Temos também a aposta na direção inversa à de Mats. Com esclerose lateral amiotrófica (ELA), Stephen Hawking impôs-se ao público com sua genialidade, casando-se duas vezes. Mas não precisa ser gênio para que os “fora de padrão” esperado exijam seu devido lugar ao sol. O documentário espanhol “Yes, We Fuck!” (2015), dos diretores Antonio Centeno e Raúl de la Morena, dá voz a sujeitos cujos corpos são considerados fora do jogo amoroso e sexual. Fica claro que preconceito é algo que precisa ser encarado tanto por quem se arvora “normal”, quanto por quem é tido como deficiente.

O mundo pós-internet não criou a capitulação diante do encontro amoroso, mas permitiu que ela alcançasse formas estratosféricas.

Lembremos da peça “Cyrano de Bergerac”, que se passa no século 17, cujas versões se multiplicaram desde seu lançamento em 1897. Diante do medo de ser rejeitado pela bela Roxana, Cyrano, cuja feiura foi cantada em verso por Edmond Rostand, prefere emprestar sua poesia ao belo Cristiano, furtando-se ao encontro com a amada. Perde a chance de viver o amor que Roxana revelou-se capaz de oferecer, quando a farsa é escancarada.

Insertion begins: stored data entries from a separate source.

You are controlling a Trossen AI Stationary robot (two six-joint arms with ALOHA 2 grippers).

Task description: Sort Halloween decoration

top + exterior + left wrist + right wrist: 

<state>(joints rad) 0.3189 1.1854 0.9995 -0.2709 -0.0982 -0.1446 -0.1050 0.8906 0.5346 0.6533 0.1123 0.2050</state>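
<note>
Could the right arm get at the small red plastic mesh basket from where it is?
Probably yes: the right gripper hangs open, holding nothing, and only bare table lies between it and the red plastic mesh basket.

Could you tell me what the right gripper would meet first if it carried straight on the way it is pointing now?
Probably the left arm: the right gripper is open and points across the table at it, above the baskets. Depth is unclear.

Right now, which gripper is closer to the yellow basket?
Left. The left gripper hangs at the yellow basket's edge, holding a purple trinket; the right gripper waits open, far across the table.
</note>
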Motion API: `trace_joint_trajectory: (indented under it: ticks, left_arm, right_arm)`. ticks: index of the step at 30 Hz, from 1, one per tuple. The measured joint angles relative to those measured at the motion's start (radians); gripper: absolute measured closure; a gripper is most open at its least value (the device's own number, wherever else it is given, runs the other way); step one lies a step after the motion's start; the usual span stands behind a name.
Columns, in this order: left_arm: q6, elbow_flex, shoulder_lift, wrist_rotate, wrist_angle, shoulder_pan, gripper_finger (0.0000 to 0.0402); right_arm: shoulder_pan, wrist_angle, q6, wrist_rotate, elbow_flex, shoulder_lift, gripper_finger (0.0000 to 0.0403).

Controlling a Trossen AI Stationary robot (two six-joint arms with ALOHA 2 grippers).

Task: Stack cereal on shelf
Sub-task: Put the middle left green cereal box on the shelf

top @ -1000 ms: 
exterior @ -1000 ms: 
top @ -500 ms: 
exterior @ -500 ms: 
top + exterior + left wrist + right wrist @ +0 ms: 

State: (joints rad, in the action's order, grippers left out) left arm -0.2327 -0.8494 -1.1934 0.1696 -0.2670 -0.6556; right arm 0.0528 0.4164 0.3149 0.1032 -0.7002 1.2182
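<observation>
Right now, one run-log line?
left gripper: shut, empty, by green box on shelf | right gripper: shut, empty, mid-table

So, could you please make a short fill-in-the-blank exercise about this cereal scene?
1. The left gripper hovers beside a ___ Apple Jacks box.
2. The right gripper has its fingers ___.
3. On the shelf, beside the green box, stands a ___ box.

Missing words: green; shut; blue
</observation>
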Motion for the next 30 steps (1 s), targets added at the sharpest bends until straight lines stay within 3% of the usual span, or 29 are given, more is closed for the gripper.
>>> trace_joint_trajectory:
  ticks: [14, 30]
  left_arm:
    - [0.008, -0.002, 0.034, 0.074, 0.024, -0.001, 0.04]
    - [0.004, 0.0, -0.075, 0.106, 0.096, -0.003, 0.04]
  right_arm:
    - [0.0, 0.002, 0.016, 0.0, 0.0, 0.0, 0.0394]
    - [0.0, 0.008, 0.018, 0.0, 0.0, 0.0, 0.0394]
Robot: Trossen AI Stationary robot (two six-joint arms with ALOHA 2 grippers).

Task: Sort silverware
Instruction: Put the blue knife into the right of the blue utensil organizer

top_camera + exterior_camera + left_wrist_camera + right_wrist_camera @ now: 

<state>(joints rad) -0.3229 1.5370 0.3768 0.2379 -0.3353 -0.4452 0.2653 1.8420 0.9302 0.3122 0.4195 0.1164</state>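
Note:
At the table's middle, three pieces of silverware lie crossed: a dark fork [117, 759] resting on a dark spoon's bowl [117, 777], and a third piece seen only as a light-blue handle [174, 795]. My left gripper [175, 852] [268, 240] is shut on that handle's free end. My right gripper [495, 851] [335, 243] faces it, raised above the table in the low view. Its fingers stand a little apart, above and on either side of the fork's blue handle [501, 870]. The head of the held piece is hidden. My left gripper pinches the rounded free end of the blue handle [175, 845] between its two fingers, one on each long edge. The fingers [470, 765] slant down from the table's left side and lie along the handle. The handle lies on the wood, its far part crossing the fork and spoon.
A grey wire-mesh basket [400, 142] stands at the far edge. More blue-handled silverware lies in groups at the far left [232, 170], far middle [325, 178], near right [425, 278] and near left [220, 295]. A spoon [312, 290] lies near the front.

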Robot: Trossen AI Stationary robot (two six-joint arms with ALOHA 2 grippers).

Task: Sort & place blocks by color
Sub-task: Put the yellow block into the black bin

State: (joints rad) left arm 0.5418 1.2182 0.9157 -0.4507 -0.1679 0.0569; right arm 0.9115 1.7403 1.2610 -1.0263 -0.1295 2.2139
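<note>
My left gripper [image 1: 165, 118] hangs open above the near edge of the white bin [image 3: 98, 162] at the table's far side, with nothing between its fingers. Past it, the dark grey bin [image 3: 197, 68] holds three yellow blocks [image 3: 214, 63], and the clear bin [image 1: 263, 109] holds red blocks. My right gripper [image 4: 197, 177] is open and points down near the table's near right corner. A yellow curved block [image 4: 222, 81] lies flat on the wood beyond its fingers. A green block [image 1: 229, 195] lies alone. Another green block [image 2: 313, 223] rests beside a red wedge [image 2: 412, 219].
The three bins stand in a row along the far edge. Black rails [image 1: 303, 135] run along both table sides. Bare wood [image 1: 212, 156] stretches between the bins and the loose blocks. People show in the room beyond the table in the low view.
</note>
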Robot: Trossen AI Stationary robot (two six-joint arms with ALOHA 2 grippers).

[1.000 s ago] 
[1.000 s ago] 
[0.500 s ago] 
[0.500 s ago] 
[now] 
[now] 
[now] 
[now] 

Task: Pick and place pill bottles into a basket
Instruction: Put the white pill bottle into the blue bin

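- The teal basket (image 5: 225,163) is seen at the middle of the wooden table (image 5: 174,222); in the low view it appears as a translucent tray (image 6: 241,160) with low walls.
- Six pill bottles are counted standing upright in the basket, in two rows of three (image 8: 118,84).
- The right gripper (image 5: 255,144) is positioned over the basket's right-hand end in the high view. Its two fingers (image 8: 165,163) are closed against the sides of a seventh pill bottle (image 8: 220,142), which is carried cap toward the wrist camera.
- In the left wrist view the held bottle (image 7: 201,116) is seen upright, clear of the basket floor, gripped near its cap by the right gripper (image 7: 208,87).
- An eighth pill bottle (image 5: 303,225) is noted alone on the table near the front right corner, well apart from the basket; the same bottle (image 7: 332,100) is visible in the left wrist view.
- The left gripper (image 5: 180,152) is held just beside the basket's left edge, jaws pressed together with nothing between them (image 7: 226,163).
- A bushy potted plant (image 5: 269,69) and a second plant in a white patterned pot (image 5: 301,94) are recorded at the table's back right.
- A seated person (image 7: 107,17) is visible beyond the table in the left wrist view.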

Nossa dificuldade em abrirmos mão da imagem ideal nos faz preferir a distância segura da virtualidade a arriscar as decepções inerentes ao encontro. Os jovens são os mais atingidos por essa hesitação, porque vivem bruscas mudanças físicas, insegurança sexual e busca por aprovação social.

Relacionamentos amorosos são feitos de silêncios, constrangimentos e mal entendidos, não há como erradicar o desencontro humano. Acreditamos ser capazes de saber o que em nós capturaria a aprovação e o amor alheio, mas Freud já demonstrou que o que nos enlaça ou afasta do outro é de caráter inconsciente, fora do nosso controle.

É disso que buscamos, em vão, fugir, deixando Roxanas inconsoláveis pelo caminho.